As for feats in general, yeah, a feat (or feat feature) that says you can do something that anybody else should be able to try is probably bad design. I'm not entirely certain Actor qualifies.

First off, perfect mimicry is not easy. Even some of the best impressionists don't sound exactly like the person they're impersonating. Trying to fool somebody else who might be familiar with that person/creature noise (which is the only reason I can think of to even try to do this in the first place) shouldn't be as simple as beating an opposed roll. If the Actor feat says you can do it with a simple opposed roll, that gives guidance to me, as a DM, to say that anyone without the feat does so at disadvantage.

Of course, that might not even be necessary, considering the second feature of Actor gives the PC advantage on all Charisma (Deception) checks made to pass themselves off as another individual, which applies to basically every relevant use of the third feature I can think of (except maybe the creature noise part if you want to get pedantic, but I can understand why "sound like a non-humanoid creature" should be a bit more difficult than "sound like a specific humanoid").
 

Syntallah

First Post
This is an age-old debate.

If you go back, you will see that there was resistance to many of the original Thief's abilities. If a Thief can "Hide in Shadows," or "Move Silently," doesn't that mean that other characters can't.

And so on. THe debate pops up every time an ability is defined and given (either to a class, or as a feat, etc.).

There's not really an answer to this, it's what you are comfortable with. Personally, I hate "roleplaying abilities" (deception, intimidation checks, etc.) because ... I don't like dice to replace social interaction. But that's me. The flip side is that without them (like in 1e) charisma isn't a very useful ability. *shrug*

Agreed, but that problem goes both ways. If a player role-plays a situation eloquently like a seasoned thespian, but he put an 8 dump stat into Charisma...

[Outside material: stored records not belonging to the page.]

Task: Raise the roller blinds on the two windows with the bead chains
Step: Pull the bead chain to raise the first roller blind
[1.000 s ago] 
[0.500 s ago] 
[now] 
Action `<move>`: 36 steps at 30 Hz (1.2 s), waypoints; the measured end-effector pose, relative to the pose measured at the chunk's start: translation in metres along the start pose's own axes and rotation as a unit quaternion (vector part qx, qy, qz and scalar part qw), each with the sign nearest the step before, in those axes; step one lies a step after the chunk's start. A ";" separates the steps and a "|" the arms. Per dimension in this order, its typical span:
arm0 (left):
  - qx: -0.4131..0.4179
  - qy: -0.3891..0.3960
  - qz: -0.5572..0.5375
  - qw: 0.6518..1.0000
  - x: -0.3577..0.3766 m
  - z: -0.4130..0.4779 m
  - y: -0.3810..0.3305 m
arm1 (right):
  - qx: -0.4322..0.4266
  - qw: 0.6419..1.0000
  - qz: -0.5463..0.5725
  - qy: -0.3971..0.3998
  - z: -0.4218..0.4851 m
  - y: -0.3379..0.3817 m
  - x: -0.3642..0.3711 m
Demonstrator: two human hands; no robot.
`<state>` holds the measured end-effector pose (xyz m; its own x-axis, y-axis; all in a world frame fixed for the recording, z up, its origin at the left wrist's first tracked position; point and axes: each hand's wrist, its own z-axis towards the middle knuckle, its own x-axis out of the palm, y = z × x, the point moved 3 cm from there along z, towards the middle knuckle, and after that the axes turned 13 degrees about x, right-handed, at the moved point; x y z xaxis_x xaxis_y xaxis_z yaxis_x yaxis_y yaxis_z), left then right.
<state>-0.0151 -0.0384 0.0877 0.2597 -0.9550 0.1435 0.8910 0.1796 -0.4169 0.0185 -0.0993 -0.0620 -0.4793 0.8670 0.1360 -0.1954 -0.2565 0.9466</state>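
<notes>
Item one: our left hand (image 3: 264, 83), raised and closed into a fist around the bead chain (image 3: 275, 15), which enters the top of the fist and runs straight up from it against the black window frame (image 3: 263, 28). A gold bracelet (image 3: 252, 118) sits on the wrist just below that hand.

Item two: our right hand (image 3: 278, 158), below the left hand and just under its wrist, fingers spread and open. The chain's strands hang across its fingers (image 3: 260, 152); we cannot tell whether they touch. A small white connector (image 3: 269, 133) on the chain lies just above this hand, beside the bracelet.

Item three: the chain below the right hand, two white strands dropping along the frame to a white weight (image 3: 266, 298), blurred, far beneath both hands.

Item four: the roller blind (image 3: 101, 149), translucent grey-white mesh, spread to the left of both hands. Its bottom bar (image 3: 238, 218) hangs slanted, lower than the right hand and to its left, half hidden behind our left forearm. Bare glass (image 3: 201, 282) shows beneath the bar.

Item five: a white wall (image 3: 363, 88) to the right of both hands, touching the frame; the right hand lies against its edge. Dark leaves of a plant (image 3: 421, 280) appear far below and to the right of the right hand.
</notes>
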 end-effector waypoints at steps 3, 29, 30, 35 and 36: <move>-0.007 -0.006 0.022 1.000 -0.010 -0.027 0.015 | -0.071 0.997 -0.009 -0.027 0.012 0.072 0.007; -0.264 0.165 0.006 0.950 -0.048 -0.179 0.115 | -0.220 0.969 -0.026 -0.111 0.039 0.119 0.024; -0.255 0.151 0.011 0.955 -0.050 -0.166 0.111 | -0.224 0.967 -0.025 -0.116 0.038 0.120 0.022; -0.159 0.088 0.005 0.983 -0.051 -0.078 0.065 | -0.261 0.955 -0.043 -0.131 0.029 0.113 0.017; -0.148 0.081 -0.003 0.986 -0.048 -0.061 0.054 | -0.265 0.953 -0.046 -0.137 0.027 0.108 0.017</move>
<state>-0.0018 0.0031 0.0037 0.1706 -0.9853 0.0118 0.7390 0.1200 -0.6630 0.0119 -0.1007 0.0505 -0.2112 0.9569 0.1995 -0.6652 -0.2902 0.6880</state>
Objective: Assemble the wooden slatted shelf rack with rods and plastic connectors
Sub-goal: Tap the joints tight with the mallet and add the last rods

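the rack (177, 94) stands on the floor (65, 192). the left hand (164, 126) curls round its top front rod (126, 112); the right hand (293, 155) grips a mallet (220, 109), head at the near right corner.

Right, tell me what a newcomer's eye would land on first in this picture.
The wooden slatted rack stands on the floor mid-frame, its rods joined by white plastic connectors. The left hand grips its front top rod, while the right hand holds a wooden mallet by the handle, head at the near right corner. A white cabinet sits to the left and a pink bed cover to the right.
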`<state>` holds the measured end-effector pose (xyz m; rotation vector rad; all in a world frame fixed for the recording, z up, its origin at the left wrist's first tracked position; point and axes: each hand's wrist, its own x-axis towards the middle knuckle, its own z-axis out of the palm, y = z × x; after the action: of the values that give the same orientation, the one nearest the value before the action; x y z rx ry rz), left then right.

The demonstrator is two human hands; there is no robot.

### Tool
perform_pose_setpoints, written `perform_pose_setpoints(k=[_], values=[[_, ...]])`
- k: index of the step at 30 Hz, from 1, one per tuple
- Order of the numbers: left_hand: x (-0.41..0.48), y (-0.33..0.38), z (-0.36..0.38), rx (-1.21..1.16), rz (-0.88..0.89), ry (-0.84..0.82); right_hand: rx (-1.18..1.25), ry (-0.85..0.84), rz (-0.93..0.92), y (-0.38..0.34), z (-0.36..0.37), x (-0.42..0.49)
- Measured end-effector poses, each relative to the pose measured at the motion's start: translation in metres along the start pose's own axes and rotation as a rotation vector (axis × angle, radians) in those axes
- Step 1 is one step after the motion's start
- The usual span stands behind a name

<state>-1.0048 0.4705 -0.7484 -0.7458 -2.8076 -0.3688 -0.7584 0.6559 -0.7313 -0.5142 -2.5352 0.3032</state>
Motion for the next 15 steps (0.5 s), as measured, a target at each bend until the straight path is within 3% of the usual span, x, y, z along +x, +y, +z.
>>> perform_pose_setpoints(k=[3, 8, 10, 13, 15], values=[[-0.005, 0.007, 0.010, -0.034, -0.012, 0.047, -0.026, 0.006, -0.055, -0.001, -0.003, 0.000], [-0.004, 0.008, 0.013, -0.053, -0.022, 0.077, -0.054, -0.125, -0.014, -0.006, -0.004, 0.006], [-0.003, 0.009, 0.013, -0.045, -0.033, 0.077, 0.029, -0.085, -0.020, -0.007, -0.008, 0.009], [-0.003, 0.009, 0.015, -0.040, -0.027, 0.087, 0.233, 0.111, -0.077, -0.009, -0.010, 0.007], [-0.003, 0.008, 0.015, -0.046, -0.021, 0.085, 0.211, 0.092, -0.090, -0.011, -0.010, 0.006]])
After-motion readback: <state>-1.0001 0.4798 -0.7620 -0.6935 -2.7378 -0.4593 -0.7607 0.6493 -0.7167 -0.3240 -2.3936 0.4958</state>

I have gotten in the habit of using a range of numbers instead of a static DC (e.g. 8+1d4 instead of a 10, or 9+1d6 instead of a 15, etc). I will roll the DC if the player just rolls, but if the player role-plays the attempt (whatever it may be) I will gravitate towards the low end of the range based upon how well the player does. Likewise, I'll pick the high end if the player puts no thought or description into the effort.
 

Mistwell

Crusty Old Meatwad (he/him)
So now you're shifting from "I never said that, it's a strawman" to "I said that conditionally"

No, no shift at all. The conditions I mentioned were quoted in the very quote you provided, it's just you ignored them the first time. It was in fact a strawman when you characterized my position as non-conditional when in fact it was conditional from the start. Same goalposts involved here, just you not apparently reading what you were replying to very carefully? How much more can I clarify it here, given you appear to be very argumentative from the get-go on this for some reason?

If you have a reply to what I said, great let's hear it. There is no point to you replying to a position I don't hold. We agree that none of this involves a DM who is disallowed to make checks for these issues even with the feat in the game.

I also note you don't actually address the point I made either.

I am still waiting for your point. You seem to be disagreeing with something I didn't say. That's not a point.
 

Yunru

Banned
Banned
I am still waiting for your point. You seem to be disagreeing with something I didn't say. That's not a point.

Your stating I was blanket disagreeing with you (and now I regret trimming the quote before addressing all points) is a strawman too.

My point eas the only other part of my original post you didn't adress. Which also happened to give context to all the bits you did quote.

Edit: Seperated it out from Skulker: These feats don't stop a player from trying, it stops a player with the feat from failing.